Page 59 of Damaged Goods


Font Size:

With a happy sigh, James breathed a kiss through Kit’s lips. “You really know how to cheer a man up,” he murmured, barely pulling away.

“Only sad, pathetic men like you,” Kit taunted—in a breathless, kiss-starved sort of way.

“We’ll see who’s pathetic by the time I’m done with you,” James said, and each word blazed through Kit’s veins.

“Nnnmph,” Kit answered intelligently.

James stepped back, the monster. “Time to go, my slutty little partner in crime.”

Kit counted to ten, then twenty, then thirty, before he was composed enough to stand up.

Downstairs, Holden and Carla were playing chess in the living room. They were each as stone-faced and silent as the pieces. Carla was dressed in her usual work clothes—sensible shoes and a shockingly pink floral blouse. The jacket currently slung over the couch would conceal the lump of her firearm.

Holden was dressed to go out. Dark gray jeans, a weirdly nice-looking dark gray t-shirt—did he get that from James?—and a subtle smudge of eyeliner. No firearm for him, even though he was tonight’s field operative. While James and Kit watched from the surveillance van, Holden’s task was to intercept the target and steal his phone.

Usually that would be Bishop or Darius’s job. But both of them would wait for more information. Kit agreed with James. This was how they could get more information in the first place, and opportunities like this might be rare.

Odds did not look good for the target’s relationship with the bartender.

Carla abandoned the chessboard to exchange quiet, cryptic words with James. Holden moved directly to Kit.

“Hey, sweetheart.” Holden blatantly inspected Kit, then reached out to fix Kit’s hair. “Missed you.”

The stroking fingers were so comfortable, Kit wanted to purr. “Missed you too.”
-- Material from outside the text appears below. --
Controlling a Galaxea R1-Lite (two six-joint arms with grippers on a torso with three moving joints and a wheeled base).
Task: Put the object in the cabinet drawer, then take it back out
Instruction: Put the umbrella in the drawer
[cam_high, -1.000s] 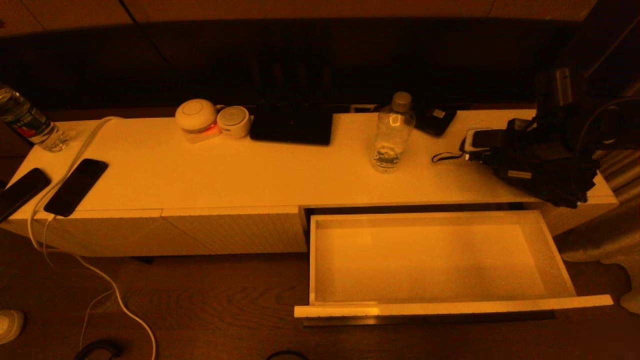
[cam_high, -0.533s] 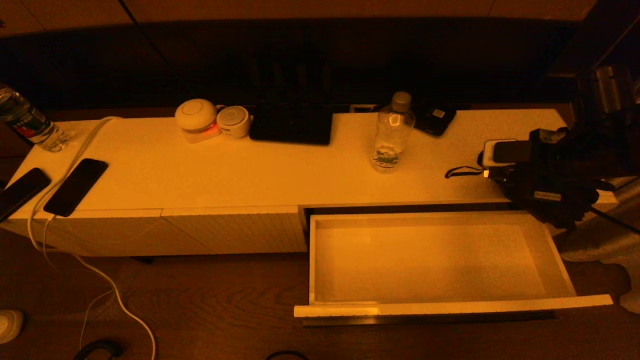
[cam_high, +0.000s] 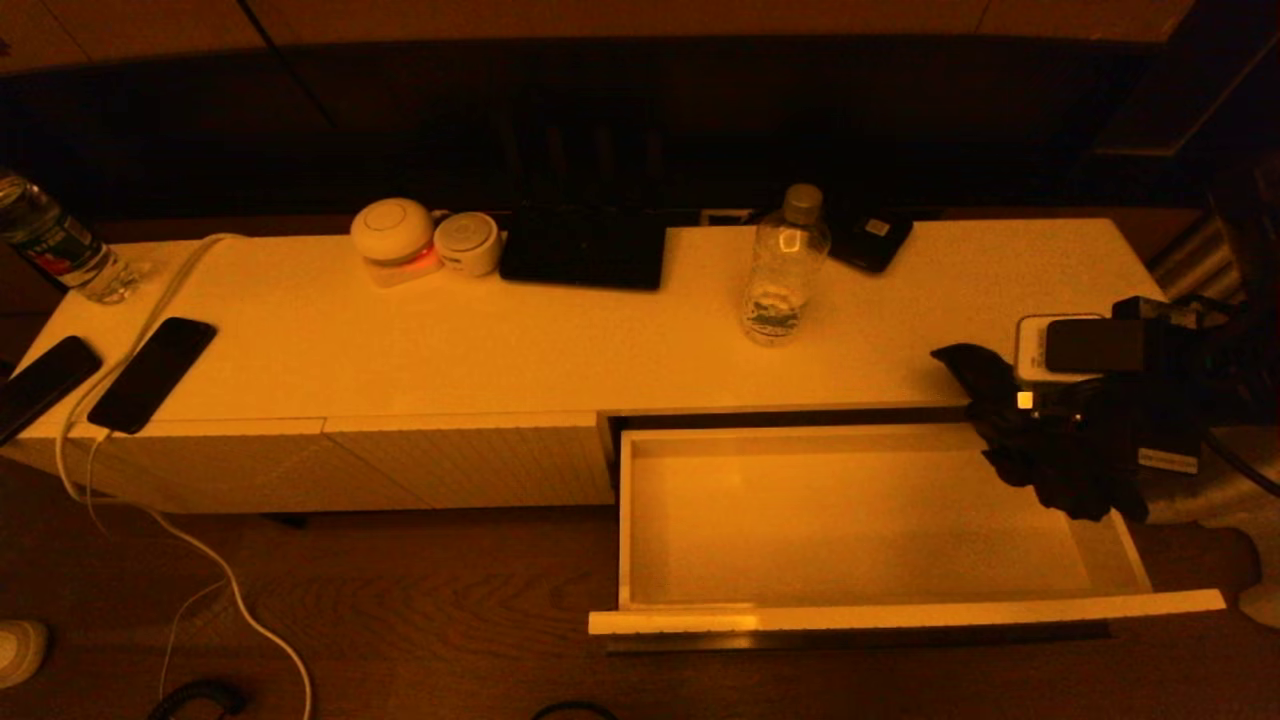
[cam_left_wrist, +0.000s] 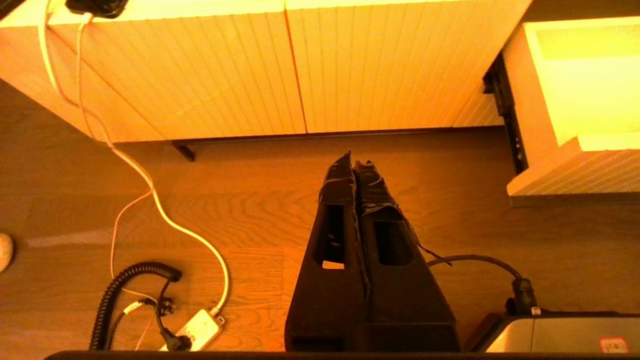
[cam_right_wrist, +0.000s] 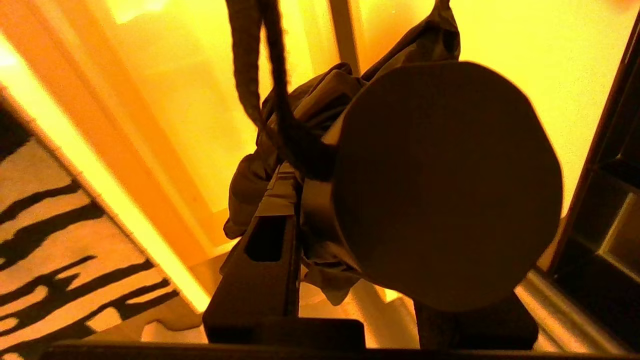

Under Holden’s intense gaze, Kit felt every trace of James’s touch on his body. As if Holden’s eyes were a blacklight, picking up traces of…

Wow, that metaphor got very bukkake very quickly.

“What are you thinking about?” Holden asked.

Kit glanced at Carla, who was definitely in earshot. “It’s very weird. I’ll tell you later.”

“I love when you get weird, darling.” Holden finished fixing Kit’s hair—then beamed and ruffled it into a mess again.

“Hey!” Kit complained, covering his head.

Jingling metal interrupted whatever Holden had planned next. Carla shook her car keys at all of them. “We’re going,” she said, and took off for the garage.

“You ready?” Kit asked, flushing.

“Depends.” Holden winked. “What’s my reward if I do a good job?”

Nice fucking try. Kit wasn’t going to contemplate rewards, not when he was about to ride in Carla’s car for half an hour.

“You’ll have to do a good job and find out,” Kit said loftily, then fled for the garage.

James’s nerves settled as he entered the surveillance van.

For the past few months, his thoughts had burned with paralysis. He craved action but lacked information. Demandedblood but feared staining more people with it. Love and friendship caught like fishhooks beneath his skin.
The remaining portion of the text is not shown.